--- Prompt ---
Each line holding the word "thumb" must appear in the answer, copied from the entries.

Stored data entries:
= = = =
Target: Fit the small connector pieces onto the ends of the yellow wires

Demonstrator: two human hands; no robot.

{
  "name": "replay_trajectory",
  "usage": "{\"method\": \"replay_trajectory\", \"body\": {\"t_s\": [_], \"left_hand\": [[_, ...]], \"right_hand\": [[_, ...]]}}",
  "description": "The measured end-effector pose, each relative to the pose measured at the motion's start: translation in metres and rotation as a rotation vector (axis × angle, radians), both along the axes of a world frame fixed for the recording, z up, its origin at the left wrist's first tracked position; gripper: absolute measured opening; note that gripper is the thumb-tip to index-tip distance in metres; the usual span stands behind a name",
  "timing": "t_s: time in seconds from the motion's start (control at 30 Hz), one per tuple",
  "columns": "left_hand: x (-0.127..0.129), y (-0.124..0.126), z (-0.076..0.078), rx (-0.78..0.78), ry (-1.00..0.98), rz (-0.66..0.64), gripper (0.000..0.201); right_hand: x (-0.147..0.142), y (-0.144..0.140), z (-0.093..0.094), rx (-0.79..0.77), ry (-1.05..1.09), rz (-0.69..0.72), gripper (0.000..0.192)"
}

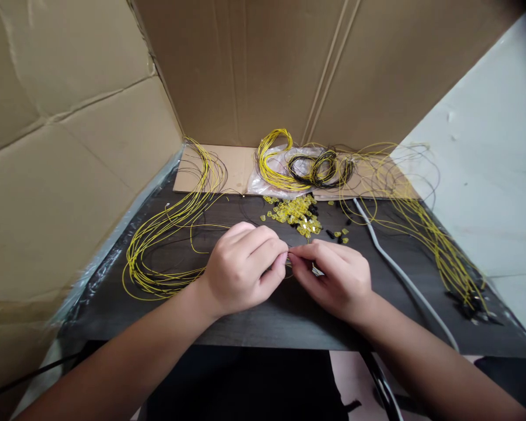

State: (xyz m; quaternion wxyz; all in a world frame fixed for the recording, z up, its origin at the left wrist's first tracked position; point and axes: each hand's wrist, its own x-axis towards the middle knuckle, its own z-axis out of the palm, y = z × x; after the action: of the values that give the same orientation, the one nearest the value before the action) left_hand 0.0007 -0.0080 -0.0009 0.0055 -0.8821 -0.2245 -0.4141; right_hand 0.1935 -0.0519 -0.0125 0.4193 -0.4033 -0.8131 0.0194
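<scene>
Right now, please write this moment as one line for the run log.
left hand: pinching thin wire | right hand: pinching same spot, fingertips meet | yellow connectors: piled behind hands | yellow wires: looped left on table

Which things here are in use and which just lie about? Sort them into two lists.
In use:
- left hand and right hand, fingertips pinched together on something small, too fine to identify
- yellow wire loops beside the left hand
- pile of small yellow pieces

Lying about:
- grey cable
- wire bundle on plastic bag
- cardboard walls
</scene>
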Motion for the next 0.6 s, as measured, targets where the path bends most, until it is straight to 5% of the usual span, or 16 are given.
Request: {"method": "replay_trajectory", "body": {"t_s": [0.47, 0.6], "left_hand": [[-0.0003, -0.002, -0.0044, 0.116, -0.008, 0.011, 0.013], [-0.0042, -0.0019, -0.0016, 0.036, -0.03, -0.012, 0.016]], "right_hand": [[-0.0011, -0.0021, 0.0025, -0.007, -0.029, -0.034, 0.012], [-0.0008, -0.0017, 0.0038, -0.03, 0.002, -0.039, 0.01]]}}
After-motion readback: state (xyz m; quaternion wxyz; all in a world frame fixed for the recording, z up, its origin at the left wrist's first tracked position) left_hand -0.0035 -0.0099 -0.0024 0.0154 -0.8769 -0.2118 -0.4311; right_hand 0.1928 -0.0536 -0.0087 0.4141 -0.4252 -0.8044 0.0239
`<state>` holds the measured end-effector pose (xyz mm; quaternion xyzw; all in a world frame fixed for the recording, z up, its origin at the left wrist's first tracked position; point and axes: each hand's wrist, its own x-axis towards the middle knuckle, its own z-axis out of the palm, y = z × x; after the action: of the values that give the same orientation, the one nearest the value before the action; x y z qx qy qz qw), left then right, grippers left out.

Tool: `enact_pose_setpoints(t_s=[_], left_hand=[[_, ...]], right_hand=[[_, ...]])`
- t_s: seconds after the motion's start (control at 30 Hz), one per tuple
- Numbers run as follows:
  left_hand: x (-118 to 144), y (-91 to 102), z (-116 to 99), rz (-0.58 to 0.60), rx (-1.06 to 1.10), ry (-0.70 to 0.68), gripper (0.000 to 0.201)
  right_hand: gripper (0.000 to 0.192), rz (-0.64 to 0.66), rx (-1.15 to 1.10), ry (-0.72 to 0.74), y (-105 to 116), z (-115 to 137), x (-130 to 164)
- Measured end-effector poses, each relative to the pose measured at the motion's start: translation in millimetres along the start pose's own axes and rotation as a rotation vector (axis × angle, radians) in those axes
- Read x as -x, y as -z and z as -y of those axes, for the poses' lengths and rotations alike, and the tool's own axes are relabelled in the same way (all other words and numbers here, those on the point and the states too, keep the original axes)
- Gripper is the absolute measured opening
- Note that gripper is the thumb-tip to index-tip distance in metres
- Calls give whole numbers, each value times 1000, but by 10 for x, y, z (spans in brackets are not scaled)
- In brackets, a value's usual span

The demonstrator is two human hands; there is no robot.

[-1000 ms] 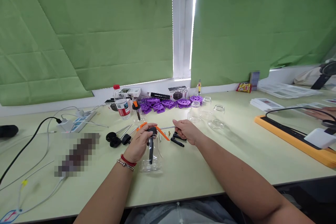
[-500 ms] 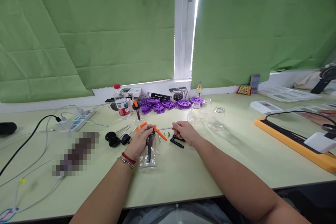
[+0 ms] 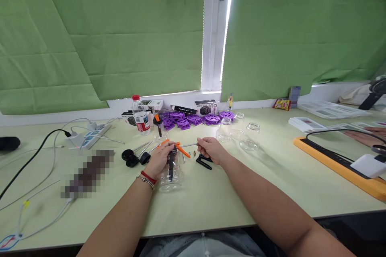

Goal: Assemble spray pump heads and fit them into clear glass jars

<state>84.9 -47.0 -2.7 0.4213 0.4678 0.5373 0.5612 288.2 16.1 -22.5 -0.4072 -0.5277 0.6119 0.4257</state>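
Note:
My left hand [image 3: 161, 160] is closed around the neck of a clear bottle [image 3: 165, 184], which has a black tube [image 3: 171, 168] inside. An orange part [image 3: 183, 151] sticks out past its fingers at the bottle's top. Between the fingertips of my right hand [image 3: 211, 148] is a thin metal rod [image 3: 189, 145]. The rod's far end reaches the orange part; whether it sits inside cannot be seen. Black plastic pieces [image 3: 204, 163] lie just below my right hand. Left of the bottle are black caps [image 3: 129, 158] and several loose metal rods [image 3: 143, 148].
Purple plastic parts [image 3: 182, 122] lie along the back beside a red-capped water bottle [image 3: 140, 118]. Clear glass bottles [image 3: 249, 138] stand right of centre. A power strip [image 3: 95, 135] with cables is at left, an orange-edged device [image 3: 337, 168] at right. Another person's hand [image 3: 366, 136] shows at far right.
The view has shifted slightly. Both hands keep their holds, and the bottle and rod stay in nearly the same place.

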Motion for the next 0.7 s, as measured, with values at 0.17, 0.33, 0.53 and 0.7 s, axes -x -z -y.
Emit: enact_pose_setpoints(t_s=[0.17,0.33,0.53,0.7], left_hand=[[13,-11,-24,-3,-2,2,26],[45,-38,-61,3,-12,18,26],[46,-8,-78,26,-1,40,28],[28,42,-73,40,29,77,30]], right_hand=[[22,32,-37,42,-11,16,4],[26,34,12,-5,-20,10,3],[22,13,33,159,-19,43,50],[23,-25,51,248,-26,71,71]])
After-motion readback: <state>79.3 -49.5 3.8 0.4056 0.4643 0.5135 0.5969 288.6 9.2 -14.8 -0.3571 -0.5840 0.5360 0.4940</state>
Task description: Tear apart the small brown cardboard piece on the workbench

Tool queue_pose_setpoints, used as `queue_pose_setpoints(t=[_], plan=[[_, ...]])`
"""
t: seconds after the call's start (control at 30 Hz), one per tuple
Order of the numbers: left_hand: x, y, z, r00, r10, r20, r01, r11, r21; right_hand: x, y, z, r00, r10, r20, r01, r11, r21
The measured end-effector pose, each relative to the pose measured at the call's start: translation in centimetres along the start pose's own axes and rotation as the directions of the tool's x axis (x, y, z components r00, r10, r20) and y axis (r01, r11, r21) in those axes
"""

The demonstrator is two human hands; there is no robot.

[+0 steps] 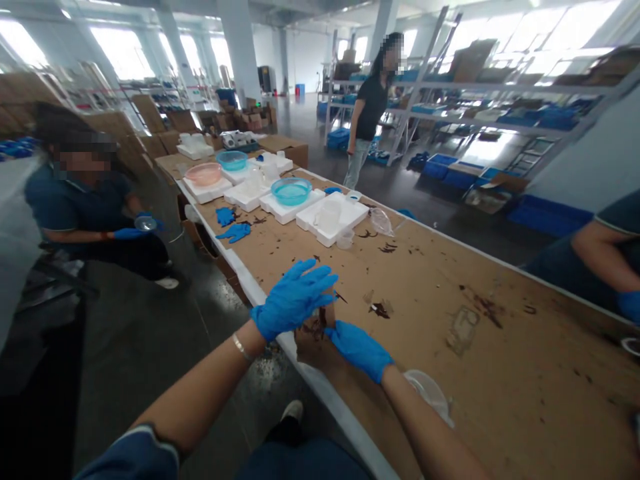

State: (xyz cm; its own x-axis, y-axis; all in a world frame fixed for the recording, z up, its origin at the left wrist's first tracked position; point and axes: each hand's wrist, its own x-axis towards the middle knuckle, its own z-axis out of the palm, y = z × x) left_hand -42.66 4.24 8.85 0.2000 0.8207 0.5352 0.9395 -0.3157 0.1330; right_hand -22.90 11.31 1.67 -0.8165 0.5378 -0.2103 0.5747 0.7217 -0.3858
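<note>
Both my hands wear blue gloves at the near-left edge of the brown-covered table [415, 300]. My left hand [295, 297] is open, its fingers stretched out to the right over a patch of dark brown scraps [313, 328]. Just to its right, my right hand [361, 348] points left with its fingers together at a piece of brown cardboard [329, 313]. The fingertips appear closed on the cardboard's edge, though they are partly hidden. A clear plastic lid [429, 393] lies beside my right forearm.
White foam blocks [345, 208] carry blue basins [291, 191], a pink basin [203, 175] and clear cups. Loose blue gloves [234, 232] and dark scraps [380, 309] lie on the table. One person sits at left [85, 200], another stands beyond the table [373, 107]; a gloved arm [613, 253] shows at right.
</note>
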Motion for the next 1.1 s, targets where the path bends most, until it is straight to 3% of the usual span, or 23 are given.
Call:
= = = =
--- Written solution ---
  "description": "The measured end-effector pose, each relative to the pose measured at the motion's start: translation in metres and rotation as a rotation vector (axis × angle, radians), both along the axes of a world frame fixed for the recording, z up, its origin at the left wrist's first tracked position; gripper: absolute measured opening; note that gripper is the thumb-tip to index-tip distance in metres; the usual span stands behind a name",
- Note that gripper is the thumb-tip to index-tip distance in metres

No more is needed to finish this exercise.